= Task goal =
Line by line, restate the listing below without any change.

= Exercise data =
Content starts

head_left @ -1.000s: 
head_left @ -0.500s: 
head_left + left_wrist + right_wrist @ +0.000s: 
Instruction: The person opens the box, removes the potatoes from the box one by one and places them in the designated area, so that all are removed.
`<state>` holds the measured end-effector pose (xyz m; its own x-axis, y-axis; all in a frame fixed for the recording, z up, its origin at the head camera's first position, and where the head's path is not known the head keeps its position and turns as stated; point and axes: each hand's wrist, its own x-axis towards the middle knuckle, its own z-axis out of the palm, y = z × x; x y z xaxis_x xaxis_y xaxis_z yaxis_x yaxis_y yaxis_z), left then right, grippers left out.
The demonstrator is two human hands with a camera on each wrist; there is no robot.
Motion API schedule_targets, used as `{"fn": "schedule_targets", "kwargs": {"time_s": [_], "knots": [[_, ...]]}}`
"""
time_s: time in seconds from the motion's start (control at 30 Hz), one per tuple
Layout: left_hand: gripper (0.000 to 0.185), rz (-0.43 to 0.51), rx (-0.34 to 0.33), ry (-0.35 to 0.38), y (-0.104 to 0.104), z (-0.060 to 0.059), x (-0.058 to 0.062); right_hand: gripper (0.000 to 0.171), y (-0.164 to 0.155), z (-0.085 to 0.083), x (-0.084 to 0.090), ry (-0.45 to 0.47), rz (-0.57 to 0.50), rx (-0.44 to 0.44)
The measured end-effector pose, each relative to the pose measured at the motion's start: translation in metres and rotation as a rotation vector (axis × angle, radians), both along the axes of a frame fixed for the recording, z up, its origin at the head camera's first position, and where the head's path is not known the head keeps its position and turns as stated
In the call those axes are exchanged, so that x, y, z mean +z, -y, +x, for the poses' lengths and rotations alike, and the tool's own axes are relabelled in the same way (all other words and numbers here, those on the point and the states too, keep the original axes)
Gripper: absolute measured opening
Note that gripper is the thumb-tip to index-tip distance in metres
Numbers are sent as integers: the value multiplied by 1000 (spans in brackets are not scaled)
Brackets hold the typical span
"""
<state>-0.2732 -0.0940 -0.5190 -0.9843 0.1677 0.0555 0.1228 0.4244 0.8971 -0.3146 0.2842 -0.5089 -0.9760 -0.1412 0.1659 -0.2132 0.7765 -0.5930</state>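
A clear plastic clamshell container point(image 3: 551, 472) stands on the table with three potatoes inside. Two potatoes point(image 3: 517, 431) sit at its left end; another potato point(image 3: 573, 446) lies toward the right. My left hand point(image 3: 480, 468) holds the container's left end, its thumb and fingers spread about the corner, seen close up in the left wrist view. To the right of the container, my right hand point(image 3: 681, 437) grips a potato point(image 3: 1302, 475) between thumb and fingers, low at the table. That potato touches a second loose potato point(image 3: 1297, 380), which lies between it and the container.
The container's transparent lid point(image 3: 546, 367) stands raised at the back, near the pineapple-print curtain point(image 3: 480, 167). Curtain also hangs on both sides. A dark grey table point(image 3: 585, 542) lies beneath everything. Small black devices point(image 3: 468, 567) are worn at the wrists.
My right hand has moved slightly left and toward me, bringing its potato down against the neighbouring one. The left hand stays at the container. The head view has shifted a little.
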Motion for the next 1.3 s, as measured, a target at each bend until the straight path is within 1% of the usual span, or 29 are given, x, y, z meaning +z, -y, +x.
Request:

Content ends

= Exercise output =
head_left @ -1.000s: 
head_left @ -0.500s: 
head_left + left_wrist + right_wrist @ +0.000s: 
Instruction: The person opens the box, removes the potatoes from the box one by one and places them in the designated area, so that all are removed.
`<state>` holds the measured end-effector pose (xyz m; its own x-axis, y-axis; all in a frame fixed for the recording, z up, its origin at the head camera's first position, and where the head's path is not known the head keeps its position and turns as stated; point and axes: each hand's wrist, its own x-axis towards the middle knuckle, its own z-axis out of the palm, y = z × x; x y z xaxis_x xaxis_y xaxis_z yaxis_x yaxis_y yaxis_z), left then right, grippers left out.
The demonstrator is two human hands with a camera on each wrist; there is no robot.
Motion API schedule_targets, used as `{"fn": "schedule_targets", "kwargs": {"time_s": [_], "knots": [[_, ...]]}}`
"""
time_s: time in seconds from the motion's start (control at 30 Hz), one per tuple
Layout: left_hand: gripper (0.000 to 0.185), rz (-0.43 to 0.51), rx (-0.34 to 0.33), ry (-0.35 to 0.38), y (-0.104 to 0.104), z (-0.060 to 0.059), x (-0.058 to 0.062); right_hand: gripper (0.000 to 0.171), y (-0.164 to 0.155), z (-0.085 to 0.083), x (-0.084 to 0.090), ry (-0.45 to 0.47), rz (-0.57 to 0.50), rx (-0.44 to 0.44)
The measured end-effector pose, each relative to the pose measured at the motion's start: translation in metres and rotation as a rotation vector (axis × angle, radians), both along the axes of a frame fixed for the recording, z up, its origin at the head camera's first position, and where the head's path is not known the head keeps its position and turns as stated
In the call those axes are exchanged, so that x, y, z mean +z, -y, +x, for the poses' lengths and rotations alike, and the tool's own axes are relabelled in the same way (all other words and numbers here, those on the point and the states too, keep the original axes)
Gripper: absolute measured opening
Note that gripper is the thumb-tip to index-tip distance in metres
Numbers are sent as integers: the value multiplied by 1000 (spans in brackets are not scaled)
Brackets hold the typical span
"""
<state>-0.2732 -0.0940 -0.5190 -0.9843 0.1677 0.0555 0.1228 0.4244 0.8971 -0.3146 0.2842 -0.5089 -0.9760 -0.1412 0.1659 -0.2132 0.7765 -0.5930</state>
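A clear plastic clamshell container point(image 3: 551, 472) stands on the table with three potatoes inside. Two potatoes point(image 3: 517, 431) sit at its left end; another potato point(image 3: 573, 446) lies toward the right. My left hand point(image 3: 480, 468) holds the container's left end, its thumb and fingers spread about the corner, seen close up in the left wrist view. To the right of the container, my right hand point(image 3: 681, 437) grips a potato point(image 3: 1302, 475) between thumb and fingers, low at the table. That potato touches a second loose potato point(image 3: 1297, 380), which lies between it and the container.
The container's transparent lid point(image 3: 546, 367) stands raised at the back, near the pineapple-print curtain point(image 3: 480, 167). Curtain also hangs on both sides. A dark grey table point(image 3: 585, 542) lies beneath everything. Small black devices point(image 3: 468, 567) are worn at the wrists.
My right hand has moved slightly left and toward me, bringing its potato down against the neighbouring one. The left hand stays at the container. The head view has shifted a little.
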Motion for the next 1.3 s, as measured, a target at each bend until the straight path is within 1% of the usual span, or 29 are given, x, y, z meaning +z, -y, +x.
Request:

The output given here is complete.